I just upgraded a Fedora 40 system to duplicati 2.1.0.103_canary_2024-12-21, and I’m getting a lot of selinux alerts. A test backup appears to be progressing nonetheless.

Did I miss an upgrade step? What can I do to quiet these alerts? The setroubleshooter steps don’t seem to be helping…

Follow-up…

Backup reported 68610 Warnings. The ones it shows (it doesn’t show all 68610) all appear to be of the form:

2025-01-04 20:33:40 -05 - [Warning-Duplicati.Library.Main.Operation.Backup.FileEnumerationProcess-FileAccessError]: Error reported while accessing file: FILE
FileLoadException: Unable to get symlink for “FILE”, error: EACCES (13)

Where “FILE” is a different file for each warning (but the same file within a single warning).

Discusses how new location of executables might impact SELinux, plus maybe a workaround.

Discussion might benefit from more SELinux expertise.

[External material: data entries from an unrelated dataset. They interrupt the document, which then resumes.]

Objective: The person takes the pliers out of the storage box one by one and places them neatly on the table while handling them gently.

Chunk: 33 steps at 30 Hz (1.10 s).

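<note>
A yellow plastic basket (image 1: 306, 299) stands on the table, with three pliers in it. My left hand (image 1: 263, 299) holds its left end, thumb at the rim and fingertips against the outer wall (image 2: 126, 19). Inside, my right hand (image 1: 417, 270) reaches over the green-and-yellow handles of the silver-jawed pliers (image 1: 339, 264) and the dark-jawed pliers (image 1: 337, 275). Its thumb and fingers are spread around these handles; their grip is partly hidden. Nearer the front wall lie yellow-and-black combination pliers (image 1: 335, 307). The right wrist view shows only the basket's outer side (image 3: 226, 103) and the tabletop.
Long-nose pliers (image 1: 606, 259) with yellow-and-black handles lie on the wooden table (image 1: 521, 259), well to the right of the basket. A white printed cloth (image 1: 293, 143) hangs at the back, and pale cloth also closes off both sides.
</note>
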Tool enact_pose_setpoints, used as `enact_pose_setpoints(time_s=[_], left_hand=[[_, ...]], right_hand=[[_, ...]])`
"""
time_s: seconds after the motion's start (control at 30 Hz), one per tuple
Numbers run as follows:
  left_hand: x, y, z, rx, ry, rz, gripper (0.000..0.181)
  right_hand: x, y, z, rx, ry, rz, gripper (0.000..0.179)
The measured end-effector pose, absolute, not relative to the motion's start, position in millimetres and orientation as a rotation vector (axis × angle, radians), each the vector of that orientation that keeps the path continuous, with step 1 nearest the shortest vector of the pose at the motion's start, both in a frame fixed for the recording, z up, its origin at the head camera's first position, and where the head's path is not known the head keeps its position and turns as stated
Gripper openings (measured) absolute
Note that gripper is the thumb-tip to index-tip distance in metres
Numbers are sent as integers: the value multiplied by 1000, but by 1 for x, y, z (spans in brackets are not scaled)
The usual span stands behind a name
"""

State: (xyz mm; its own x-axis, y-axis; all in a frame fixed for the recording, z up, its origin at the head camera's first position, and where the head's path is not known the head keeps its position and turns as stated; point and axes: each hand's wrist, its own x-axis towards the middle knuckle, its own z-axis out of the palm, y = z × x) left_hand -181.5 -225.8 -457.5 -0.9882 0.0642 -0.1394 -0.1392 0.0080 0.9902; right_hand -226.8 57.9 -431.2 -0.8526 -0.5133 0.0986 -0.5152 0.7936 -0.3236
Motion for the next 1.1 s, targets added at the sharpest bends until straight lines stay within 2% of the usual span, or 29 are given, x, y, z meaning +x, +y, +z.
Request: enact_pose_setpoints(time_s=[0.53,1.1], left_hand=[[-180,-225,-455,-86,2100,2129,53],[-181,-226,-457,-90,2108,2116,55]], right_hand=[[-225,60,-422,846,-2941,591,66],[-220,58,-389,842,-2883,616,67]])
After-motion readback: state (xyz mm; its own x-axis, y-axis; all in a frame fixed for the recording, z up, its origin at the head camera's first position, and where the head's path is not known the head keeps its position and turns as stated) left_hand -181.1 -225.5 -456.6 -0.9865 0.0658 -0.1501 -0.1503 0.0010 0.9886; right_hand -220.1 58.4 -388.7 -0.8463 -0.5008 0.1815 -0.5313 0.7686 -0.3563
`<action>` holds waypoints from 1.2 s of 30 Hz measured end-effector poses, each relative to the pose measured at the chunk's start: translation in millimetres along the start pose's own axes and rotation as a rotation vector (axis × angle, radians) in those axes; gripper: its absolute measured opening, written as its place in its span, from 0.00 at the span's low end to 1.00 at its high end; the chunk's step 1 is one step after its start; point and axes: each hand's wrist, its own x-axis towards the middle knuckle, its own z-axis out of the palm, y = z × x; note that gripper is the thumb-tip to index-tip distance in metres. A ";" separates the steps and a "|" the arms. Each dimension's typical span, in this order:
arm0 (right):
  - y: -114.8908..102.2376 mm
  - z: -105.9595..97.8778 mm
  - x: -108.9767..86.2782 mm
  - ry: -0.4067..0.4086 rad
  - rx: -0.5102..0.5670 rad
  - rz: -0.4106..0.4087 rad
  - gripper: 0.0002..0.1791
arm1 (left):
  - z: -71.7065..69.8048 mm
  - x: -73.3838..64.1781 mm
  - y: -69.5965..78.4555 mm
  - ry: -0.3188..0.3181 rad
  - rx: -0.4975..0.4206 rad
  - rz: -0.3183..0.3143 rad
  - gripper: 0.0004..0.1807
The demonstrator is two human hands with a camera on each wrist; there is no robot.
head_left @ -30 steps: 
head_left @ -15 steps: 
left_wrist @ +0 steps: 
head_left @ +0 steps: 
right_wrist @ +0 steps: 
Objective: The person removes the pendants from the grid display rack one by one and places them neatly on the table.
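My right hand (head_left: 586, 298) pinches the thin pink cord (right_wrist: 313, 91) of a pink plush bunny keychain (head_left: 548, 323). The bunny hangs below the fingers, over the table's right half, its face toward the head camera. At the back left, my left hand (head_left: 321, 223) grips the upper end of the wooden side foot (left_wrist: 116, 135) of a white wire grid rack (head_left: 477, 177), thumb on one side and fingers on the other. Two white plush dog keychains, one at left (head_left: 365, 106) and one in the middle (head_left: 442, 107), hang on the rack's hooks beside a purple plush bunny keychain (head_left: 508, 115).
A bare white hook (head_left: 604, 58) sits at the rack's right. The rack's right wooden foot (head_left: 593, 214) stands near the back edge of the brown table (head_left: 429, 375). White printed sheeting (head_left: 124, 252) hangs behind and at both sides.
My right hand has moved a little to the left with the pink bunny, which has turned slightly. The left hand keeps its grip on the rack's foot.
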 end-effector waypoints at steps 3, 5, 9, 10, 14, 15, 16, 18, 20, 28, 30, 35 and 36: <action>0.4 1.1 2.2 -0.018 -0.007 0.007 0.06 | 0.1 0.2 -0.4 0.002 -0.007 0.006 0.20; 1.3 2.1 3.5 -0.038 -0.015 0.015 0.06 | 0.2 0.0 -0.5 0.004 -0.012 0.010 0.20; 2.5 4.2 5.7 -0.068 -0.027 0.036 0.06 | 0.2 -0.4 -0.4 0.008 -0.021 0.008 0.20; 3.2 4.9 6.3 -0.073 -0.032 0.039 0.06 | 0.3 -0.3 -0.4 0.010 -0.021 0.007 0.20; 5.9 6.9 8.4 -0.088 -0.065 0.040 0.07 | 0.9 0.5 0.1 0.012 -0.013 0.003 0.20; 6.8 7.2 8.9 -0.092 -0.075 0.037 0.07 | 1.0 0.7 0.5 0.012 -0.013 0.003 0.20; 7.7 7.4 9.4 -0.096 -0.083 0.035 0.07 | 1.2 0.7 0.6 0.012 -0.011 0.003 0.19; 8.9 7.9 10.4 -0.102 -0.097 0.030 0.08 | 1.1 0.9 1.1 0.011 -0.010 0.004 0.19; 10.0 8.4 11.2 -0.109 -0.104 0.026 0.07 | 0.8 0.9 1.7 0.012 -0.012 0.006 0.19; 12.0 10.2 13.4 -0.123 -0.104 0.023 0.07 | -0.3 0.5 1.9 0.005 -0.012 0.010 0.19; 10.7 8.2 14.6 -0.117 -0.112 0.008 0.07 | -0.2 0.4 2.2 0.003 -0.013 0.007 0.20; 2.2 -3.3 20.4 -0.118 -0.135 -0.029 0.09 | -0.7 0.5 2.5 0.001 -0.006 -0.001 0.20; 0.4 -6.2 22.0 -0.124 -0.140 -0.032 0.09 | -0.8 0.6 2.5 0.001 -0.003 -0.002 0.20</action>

If you have it, please post somewhere.

I tried this workaround from the linked thread Issues · duplicati/duplicati · GitHub

semanage fcontext -a -t bin_t '/usr/lib/duplicati/duplicati'
semanage fcontext -a -t bin_t '/usr/lib/duplicati/duplicati-*'
restorecon -r /usr/lib/duplicati/

So far, it doesn’t appear to have made any difference.

Digging through the thread and linked data I also see where another user updated SElinux policies - I will research those and see if they help in my case.

There is a problem with the “semanage” commands I quoted - the wildcard does not work. Here is a corrected version

semanage fcontext -a -t bin_t '/usr/lib/duplicati/duplicati'
for f in /usr/lib/duplicati/duplicati-*
do
  semanage fcontext -a -t bin_t ${f}
done
restorecon -r /usr/lib/duplicati/

Using this corrected version appears to have resolved my SElinux issues, with the caveat that I have also added various SElinux policies as well, so at the moment it isn’t clear if the above commands are sufficient by themselves, or if the policies were also needed. I am going to research how to “undo” the SElinux policies and will report back with what I find.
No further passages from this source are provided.